Why Voting Doesn’t Always Give the Best Result

This article on how the International Olympic Committee picks host cities is a great way of demonstrating the problems with voting and Arrow’s Impossibility Theorem.

In selecting a host city, the IOC, acting like a papal conclave, takes a series of votes until a candidate receives a majority. Each of the 100-plus IOC members gets one vote, and after every round the city with the fewest votes is eliminated. In the competition for the 2012 Games, Moscow expired in the first round, New York in the second. Madrid was the top vote-getter in Round 2, but it got the ax in Round 3. London edged out Paris, 54–50, in the final vote.

This violates the independence of irrelevant alternatives part of Arrow’s theorem. That is the rankings of a subset of the possible choices should be the same if we increased possible choices. But this isn’t always the case. Removing the city with the least number of votes can change the outcome each successive round of voting. That is, if Madrid was at the top in the second round it shouldn’t have plunged to the bottom by the third round if the independence of irrelevant alternatives is to hold.

For centuries philosophers, mathematicians, political scientists and economists have searched for the best method of voting. Fifty-eight years ago the economist Kenneth Arrow (later a Nobel laureate) decided to see whether any voting rule could avoid the problems we’ve illustrated. Fix them all at once, he found, and you get–a dictatorship. One voter calls the shots every time. Arrow’s “impossibility theorem” demonstrates that no system of voting always gives the “right” result.

Which I think also goes along well with the quote by Winston Churchill,

Many forms of Government have been tried and will be tried in this world of sin and woe. No one pretends that democracy is perfect or all-wise. Indeed, it has been said that democracy is the worst form of government except all those other forms that have been tried from time to time.
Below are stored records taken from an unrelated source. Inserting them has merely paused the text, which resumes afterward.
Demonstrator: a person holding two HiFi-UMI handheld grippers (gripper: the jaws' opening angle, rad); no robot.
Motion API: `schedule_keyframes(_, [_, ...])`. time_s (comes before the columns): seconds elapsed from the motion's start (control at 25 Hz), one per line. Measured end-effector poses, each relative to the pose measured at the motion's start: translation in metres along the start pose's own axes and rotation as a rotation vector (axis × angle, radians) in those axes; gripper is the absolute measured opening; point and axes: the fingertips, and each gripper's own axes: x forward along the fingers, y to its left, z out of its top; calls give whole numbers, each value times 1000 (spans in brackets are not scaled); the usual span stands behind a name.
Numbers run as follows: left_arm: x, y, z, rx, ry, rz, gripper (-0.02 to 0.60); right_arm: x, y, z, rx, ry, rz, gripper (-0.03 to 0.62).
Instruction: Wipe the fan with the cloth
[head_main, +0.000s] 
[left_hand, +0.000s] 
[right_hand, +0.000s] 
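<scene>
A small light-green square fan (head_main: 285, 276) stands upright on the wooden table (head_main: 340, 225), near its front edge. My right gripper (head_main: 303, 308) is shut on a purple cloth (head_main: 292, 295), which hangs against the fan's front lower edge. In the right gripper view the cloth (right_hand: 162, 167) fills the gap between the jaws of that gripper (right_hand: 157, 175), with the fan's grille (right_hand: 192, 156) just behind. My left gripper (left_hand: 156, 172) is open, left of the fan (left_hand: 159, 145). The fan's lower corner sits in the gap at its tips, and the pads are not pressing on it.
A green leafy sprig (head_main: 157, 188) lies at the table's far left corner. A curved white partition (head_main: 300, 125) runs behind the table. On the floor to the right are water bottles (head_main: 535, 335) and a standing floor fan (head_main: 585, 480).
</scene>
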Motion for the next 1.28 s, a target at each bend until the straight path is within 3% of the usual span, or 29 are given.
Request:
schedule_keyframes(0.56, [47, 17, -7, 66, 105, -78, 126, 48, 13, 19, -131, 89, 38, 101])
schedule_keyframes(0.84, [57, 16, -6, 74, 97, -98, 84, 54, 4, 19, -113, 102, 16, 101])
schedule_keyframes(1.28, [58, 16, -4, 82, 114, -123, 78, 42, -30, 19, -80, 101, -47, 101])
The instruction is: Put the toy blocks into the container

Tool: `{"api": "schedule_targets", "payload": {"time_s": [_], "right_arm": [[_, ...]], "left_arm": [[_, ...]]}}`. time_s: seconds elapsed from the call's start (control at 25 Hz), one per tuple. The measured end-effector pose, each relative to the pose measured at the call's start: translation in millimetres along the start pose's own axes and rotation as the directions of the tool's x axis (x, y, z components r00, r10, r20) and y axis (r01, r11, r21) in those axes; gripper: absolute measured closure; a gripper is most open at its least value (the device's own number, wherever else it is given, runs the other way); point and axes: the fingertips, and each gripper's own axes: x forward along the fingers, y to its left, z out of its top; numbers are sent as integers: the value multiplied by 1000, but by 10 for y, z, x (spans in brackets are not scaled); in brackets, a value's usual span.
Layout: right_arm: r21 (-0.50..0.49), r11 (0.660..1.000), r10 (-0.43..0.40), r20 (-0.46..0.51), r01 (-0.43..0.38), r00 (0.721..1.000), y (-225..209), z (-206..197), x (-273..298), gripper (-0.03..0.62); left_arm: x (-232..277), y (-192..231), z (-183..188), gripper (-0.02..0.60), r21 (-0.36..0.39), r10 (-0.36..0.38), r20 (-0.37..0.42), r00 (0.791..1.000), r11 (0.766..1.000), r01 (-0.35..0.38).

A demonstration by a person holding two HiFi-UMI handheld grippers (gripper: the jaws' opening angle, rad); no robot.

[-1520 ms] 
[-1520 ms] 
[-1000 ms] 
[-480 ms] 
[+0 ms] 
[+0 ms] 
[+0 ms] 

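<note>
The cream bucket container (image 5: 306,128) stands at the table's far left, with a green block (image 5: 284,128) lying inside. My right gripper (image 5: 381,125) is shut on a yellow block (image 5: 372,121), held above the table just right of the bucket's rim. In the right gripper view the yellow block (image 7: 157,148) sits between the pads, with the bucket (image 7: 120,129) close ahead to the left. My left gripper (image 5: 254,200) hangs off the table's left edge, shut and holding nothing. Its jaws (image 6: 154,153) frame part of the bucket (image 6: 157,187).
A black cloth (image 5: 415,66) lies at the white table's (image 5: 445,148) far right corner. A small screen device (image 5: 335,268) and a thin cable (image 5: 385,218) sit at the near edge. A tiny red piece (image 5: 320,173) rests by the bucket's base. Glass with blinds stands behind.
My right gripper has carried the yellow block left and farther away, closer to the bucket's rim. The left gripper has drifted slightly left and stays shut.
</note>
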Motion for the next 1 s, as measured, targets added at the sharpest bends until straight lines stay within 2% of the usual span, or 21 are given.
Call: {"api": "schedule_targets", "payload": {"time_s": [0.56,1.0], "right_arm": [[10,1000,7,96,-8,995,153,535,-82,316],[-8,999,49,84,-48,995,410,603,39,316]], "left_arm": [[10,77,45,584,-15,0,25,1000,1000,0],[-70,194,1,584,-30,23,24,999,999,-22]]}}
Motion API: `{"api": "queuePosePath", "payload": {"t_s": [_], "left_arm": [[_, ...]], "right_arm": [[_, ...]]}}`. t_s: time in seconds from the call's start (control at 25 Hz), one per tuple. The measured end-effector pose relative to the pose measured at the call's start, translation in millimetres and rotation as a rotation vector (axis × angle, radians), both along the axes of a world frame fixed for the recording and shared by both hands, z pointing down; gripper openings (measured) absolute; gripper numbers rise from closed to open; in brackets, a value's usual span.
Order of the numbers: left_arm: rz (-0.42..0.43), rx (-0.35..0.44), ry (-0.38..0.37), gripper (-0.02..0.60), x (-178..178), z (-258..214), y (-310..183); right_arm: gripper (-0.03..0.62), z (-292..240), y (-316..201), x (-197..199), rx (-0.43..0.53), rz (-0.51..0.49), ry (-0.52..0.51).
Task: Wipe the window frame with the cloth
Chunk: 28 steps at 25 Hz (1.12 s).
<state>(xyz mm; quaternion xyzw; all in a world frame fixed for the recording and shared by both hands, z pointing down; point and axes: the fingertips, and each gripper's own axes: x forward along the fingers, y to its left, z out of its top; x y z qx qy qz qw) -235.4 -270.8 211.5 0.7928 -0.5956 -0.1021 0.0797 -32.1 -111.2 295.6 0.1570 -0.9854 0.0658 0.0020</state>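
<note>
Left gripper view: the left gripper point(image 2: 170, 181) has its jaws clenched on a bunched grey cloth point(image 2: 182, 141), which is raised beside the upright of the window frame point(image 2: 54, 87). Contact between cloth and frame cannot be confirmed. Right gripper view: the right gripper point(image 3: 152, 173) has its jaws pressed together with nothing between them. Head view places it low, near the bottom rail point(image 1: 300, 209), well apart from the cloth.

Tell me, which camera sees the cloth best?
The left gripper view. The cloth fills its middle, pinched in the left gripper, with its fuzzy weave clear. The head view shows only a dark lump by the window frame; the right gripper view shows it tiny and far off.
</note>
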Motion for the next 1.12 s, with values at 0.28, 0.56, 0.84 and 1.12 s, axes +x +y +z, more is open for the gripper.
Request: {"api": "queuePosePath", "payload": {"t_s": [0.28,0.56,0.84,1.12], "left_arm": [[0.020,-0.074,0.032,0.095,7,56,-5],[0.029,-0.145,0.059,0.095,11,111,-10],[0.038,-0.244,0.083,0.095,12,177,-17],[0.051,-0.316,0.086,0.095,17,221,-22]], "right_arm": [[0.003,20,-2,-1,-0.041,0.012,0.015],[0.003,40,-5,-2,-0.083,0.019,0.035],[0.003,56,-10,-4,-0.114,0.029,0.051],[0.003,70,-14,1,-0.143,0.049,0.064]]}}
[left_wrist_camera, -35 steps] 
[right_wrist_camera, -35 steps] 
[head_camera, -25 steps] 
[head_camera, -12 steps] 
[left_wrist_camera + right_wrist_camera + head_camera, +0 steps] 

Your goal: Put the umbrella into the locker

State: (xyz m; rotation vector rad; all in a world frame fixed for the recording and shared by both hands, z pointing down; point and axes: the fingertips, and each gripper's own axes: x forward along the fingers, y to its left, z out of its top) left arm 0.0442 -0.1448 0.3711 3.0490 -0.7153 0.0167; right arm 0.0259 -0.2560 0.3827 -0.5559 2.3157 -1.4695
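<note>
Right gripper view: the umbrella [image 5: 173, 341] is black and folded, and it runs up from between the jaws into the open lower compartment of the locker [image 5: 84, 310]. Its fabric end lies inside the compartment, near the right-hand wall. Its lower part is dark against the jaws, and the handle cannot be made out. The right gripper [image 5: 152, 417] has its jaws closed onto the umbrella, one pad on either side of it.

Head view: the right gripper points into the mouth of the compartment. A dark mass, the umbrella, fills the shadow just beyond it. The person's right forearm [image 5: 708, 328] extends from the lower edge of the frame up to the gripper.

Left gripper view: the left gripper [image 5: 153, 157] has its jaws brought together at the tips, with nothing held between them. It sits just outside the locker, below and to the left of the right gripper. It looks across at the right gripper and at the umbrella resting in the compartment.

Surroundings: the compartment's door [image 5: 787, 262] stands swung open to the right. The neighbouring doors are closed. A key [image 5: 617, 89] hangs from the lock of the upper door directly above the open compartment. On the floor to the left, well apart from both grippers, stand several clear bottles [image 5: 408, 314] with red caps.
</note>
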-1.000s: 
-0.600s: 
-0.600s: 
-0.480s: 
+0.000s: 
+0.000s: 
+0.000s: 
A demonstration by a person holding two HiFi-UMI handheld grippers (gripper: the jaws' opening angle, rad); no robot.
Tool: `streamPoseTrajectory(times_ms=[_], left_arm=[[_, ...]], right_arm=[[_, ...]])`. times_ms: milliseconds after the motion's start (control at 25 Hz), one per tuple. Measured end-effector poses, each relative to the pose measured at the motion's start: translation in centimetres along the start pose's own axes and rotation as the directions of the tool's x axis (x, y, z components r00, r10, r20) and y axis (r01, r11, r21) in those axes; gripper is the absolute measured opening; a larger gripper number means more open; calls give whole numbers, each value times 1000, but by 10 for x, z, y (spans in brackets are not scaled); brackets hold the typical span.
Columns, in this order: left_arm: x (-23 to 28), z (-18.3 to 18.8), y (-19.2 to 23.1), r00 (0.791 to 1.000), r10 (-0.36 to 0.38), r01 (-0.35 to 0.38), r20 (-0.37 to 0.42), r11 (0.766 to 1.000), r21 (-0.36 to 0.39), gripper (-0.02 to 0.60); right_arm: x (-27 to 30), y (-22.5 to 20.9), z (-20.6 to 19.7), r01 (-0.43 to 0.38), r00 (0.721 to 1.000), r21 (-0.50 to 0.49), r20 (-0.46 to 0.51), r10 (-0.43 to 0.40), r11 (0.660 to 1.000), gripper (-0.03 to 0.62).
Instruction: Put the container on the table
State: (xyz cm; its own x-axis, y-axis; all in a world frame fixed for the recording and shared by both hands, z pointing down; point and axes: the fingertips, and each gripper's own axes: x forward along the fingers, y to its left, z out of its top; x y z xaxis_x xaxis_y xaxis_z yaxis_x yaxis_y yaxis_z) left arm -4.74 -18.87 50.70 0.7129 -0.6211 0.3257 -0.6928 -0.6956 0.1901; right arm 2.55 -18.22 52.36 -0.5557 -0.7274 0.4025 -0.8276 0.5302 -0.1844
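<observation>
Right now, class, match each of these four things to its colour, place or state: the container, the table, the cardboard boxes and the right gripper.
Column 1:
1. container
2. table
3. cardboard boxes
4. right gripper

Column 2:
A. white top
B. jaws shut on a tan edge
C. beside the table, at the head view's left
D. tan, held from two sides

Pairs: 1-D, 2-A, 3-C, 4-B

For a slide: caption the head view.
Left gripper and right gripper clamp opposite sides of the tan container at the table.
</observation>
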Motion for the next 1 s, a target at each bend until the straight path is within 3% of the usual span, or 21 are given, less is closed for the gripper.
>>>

FILED UNDER: Bureaucracy, Democracy, Economics and Business, , ,
Steve Verdon
About Steve Verdon
Steve has a B.A. in Economics from the University of California, Los Angeles and attended graduate school at The George Washington University, leaving school shortly before staring work on his dissertation when his first child was born. He works in the energy industry and prior to that worked at the Bureau of Labor Statistics in the Division of Price Index and Number Research. He joined the staff at OTB in November 2004.

Comments

  1. PD Shaw says:

    This seems very similar to the voting patterns used by Lincoln to secure the Republican nomination in 1860. Seward was the top voter getter in the first two ballots, but Lincoln slowly consolidated the votes of candidates that realized they didn’t have a cahnce and the votes of the anybody-but-Seward crowd.

    Political parties ideally aren’t contests for the best candidate, however. They seek the candidate that can best hold the coalition together even if that means everybody’s second favorite choice wins.

  2. Joe says:

    Of course voting never seems completely impartial. Unless a vote is unanimous, there are always going to be disappointed people left in the aftermath who will think something wasn’t fair.

  3. odograph says:

    Why do you think there is a “best” result for Olympic cities?

    (The top few are probably good enough, and you could play rock-paper-scissors for all I care. Though of course I prefer that other countries subsidize the Olympics and not me.)

  4. odograph says:

    BTW, this page gives a rather unsatisfactory integration of Arrow’s Impossibility Theorem with the problems of two party democracy.

    I suspect that the real application is in the cycles of feedback which produce the two party bundles of positions and ideas. We’ve the iterative elimination of items (a moderate VP for McCain perhaps) before the final choice is presented to the full electorate.

  5. Furhead says:

    Did Arrow come up with the term “benevolent dictator”?

  6. Steve Verdon says:

    Furhead,

    I don’t know, it would be a good guess, but a quick google search didn’t provide any indications of who coined the term.

  7. An Interested Party says:

    Totally off topic, but here’s possible Verdon post bait…

  8. Steve Verdon says:

    Already seen it. Its kind of pathetic that a police officer has to taser an elderly woman. Frankly, I’d be ashamed.

  9. sam says:

    I dunno why, but this discussion reminded me of a column by Guy Kawasaki, the Mac Evangelist, some years back on why the Mac, which, all things considered, is and was a better machine than the PC, lost out to the PC in the corporate environment: The PC was “good enough” for the tasks required. He didn’t seem to think that price was the fundamental issue, just serviceability to task. You only needed to be good enough, not better.